**Exercise instructions**
Tell how many lines in the data contain the word "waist", and leave out everything else.
########################################
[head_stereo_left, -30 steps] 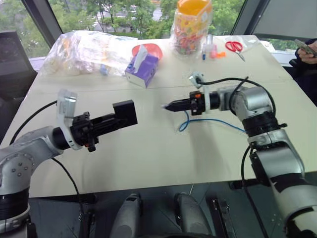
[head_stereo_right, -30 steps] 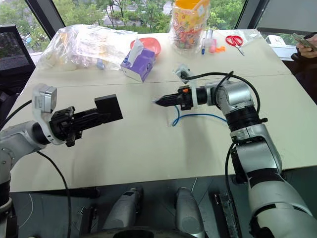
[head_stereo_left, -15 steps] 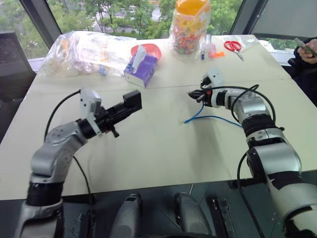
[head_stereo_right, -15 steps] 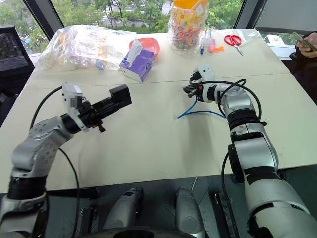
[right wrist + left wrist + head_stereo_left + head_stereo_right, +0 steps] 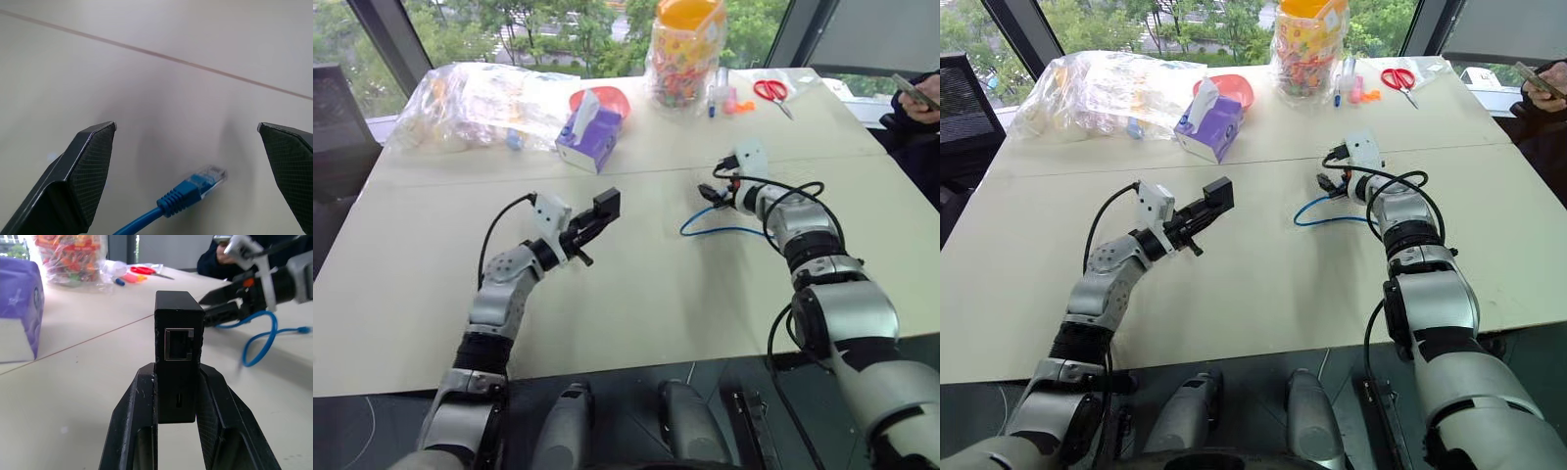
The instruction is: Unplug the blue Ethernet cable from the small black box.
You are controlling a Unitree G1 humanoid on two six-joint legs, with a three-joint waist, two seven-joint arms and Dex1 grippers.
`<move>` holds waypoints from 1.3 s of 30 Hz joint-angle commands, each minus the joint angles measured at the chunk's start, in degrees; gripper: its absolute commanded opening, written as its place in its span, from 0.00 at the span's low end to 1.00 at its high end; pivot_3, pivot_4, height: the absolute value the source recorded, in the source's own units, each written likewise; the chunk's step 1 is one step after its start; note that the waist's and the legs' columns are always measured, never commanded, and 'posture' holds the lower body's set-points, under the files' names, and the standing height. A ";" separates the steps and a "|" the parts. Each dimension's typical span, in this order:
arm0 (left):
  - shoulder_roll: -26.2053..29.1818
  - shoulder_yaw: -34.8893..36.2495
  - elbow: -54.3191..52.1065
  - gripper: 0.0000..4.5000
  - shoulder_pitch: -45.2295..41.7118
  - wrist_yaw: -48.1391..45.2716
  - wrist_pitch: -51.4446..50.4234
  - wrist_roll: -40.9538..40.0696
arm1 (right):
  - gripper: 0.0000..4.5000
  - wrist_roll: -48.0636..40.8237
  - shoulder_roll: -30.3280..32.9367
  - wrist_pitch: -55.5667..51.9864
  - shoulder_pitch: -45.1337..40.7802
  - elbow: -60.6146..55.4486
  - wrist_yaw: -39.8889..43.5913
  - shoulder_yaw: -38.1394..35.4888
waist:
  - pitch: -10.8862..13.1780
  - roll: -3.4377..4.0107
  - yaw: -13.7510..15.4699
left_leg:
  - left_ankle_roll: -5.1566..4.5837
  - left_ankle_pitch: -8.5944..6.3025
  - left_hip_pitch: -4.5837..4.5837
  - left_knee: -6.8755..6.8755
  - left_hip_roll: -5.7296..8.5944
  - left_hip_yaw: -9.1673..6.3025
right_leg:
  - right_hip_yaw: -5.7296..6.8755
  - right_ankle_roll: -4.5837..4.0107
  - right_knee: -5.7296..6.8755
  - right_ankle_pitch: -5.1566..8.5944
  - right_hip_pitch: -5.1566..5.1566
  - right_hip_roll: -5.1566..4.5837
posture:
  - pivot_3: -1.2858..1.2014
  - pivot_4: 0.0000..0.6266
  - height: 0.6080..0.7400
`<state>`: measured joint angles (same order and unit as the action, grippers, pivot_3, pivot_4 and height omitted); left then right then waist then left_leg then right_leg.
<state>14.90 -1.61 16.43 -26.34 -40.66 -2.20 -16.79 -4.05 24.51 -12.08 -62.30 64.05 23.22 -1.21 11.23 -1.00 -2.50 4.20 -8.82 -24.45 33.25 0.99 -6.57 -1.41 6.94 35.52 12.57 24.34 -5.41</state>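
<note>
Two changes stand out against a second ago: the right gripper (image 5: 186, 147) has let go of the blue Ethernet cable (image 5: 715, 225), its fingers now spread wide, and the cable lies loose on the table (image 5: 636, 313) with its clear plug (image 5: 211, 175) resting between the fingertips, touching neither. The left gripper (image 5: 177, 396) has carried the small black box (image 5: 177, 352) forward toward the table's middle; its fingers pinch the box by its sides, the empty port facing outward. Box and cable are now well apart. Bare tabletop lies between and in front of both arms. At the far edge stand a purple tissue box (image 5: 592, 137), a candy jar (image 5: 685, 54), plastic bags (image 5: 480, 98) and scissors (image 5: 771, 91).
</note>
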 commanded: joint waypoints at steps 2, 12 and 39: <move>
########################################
**Answer area**
4